=== Section Start ===

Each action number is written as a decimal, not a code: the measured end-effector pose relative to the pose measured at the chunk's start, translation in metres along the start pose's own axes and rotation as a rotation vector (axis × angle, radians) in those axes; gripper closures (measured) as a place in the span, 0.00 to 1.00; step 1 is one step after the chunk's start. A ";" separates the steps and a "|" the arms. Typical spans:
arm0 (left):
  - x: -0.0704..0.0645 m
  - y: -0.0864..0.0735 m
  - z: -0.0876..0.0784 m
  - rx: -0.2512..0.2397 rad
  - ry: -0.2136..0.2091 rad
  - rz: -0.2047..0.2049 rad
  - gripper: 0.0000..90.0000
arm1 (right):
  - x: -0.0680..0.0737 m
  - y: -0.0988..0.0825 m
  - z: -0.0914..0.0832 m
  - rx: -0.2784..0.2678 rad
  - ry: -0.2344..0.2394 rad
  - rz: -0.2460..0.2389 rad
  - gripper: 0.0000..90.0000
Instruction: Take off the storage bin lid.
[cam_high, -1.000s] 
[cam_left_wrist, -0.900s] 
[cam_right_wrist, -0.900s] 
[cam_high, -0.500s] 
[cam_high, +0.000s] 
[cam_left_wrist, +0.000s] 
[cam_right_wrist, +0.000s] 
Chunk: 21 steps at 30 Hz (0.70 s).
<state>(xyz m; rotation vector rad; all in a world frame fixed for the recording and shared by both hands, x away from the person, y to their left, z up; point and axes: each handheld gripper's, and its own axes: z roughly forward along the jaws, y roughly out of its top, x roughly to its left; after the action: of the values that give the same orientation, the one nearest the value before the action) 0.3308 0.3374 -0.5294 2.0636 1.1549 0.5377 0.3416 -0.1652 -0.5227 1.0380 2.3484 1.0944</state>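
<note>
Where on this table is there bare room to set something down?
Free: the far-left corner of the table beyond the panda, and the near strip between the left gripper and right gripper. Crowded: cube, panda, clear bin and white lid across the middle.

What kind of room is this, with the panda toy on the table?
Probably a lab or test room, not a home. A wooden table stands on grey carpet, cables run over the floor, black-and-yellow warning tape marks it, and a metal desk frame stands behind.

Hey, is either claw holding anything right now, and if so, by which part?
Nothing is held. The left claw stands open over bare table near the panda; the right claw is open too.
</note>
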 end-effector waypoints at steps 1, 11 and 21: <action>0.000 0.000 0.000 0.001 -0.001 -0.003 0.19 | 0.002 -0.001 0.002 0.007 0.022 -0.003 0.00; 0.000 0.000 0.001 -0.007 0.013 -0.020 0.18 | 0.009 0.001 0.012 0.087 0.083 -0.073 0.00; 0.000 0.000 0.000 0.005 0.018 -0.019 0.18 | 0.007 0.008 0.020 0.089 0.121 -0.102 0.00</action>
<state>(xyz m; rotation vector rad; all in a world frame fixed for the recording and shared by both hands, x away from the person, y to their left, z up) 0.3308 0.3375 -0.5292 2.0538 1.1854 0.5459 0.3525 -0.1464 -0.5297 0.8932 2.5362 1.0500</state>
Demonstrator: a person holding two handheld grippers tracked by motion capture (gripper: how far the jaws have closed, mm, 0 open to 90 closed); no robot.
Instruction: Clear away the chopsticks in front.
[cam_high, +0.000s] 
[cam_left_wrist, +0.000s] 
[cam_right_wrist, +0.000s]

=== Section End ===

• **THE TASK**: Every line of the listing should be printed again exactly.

• **RESPONSE BELOW**:
Each action number is written as a decimal, not a code: the measured end-effector pose relative to the pose measured at the chunk's start, translation in metres along the start pose's own axes and rotation as a rotation vector (axis × angle, radians) in those axes; gripper closures (measured) as a place in the span, 0.00 to 1.00; step 1 is one step after the chunk's start. A ";" separates the steps and a "|" the arms. Typical spans:
arm0 (left):
  - x: -0.0704..0.0645 m
  - y: -0.0864..0.0735 m
  - z: -0.0876..0.0784 m
  - rx: -0.2512..0.2397 rad
  - ry: -0.2136..0.2091 rad
  - rz: -0.2047..0.2049 rad
  - gripper: 0.0000..90.0000
arm1 (right):
  - x: -0.0680..0.0737 m
  - y: -0.0988..0.0825 m
  - z: -0.0914..0.0832 m
  - rx: -0.2784..0.2678 rad
  - ry: -0.2344..0.2394 rad
  - rz: -0.2460..0.2389 rad
  - gripper: 0.0000..90.0000
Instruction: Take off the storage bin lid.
[cam_high, -1.000s] 
[cam_left_wrist, -0.900s] 
[cam_right_wrist, -0.900s] 
[cam_high, -0.500s] 
[cam_high, +0.000s] 
[cam_left_wrist, +0.000s] 
[cam_right_wrist, +0.000s] 
Chunk: 21 steps at 30 Hz (0.70 s).
<state>(xyz m; rotation vector rad; all in a world frame fixed for the recording and shared by both hands, x away from the person, y to their left, z up; point and axes: each handheld gripper's, and its own axes: z roughly forward along the jaws, y roughly out of its top, x roughly to its left; after the action: of the values that give the same orientation, the one nearest the value before the action) 0.3308 0.3374 -0.5294 2.0636 1.1549 0.5377 0.3416 -0.1652 -0.5227 1.0380 2.3484 1.0944</state>
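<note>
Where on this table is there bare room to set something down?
Free: the far-left corner of the table beyond the panda, and the near strip between the left gripper and right gripper. Crowded: cube, panda, clear bin and white lid across the middle.

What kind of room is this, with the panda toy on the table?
Probably a lab or test room, not a home. A wooden table stands on grey carpet, cables run over the floor, black-and-yellow warning tape marks it, and a metal desk frame stands behind.

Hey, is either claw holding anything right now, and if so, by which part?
Nothing is held. The left claw stands open over bare table near the panda; the right claw is open too.
</note>
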 end-effector waypoints at steps 1, 11 and 21: <action>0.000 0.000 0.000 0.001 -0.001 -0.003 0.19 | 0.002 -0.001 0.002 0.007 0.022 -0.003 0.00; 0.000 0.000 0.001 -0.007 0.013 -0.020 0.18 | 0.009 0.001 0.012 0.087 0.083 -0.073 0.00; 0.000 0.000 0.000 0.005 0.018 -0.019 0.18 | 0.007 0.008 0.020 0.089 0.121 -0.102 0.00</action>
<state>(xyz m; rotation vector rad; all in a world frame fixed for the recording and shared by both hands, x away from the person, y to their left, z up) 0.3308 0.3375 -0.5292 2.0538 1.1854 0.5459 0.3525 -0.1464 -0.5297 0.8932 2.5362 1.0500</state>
Demonstrator: a person holding two handheld grippers tracked by motion capture (gripper: how far the jaws have closed, mm, 0 open to 90 closed); no robot.
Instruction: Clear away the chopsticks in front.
[cam_high, +0.000s] 
[cam_left_wrist, +0.000s] 
[cam_right_wrist, +0.000s]

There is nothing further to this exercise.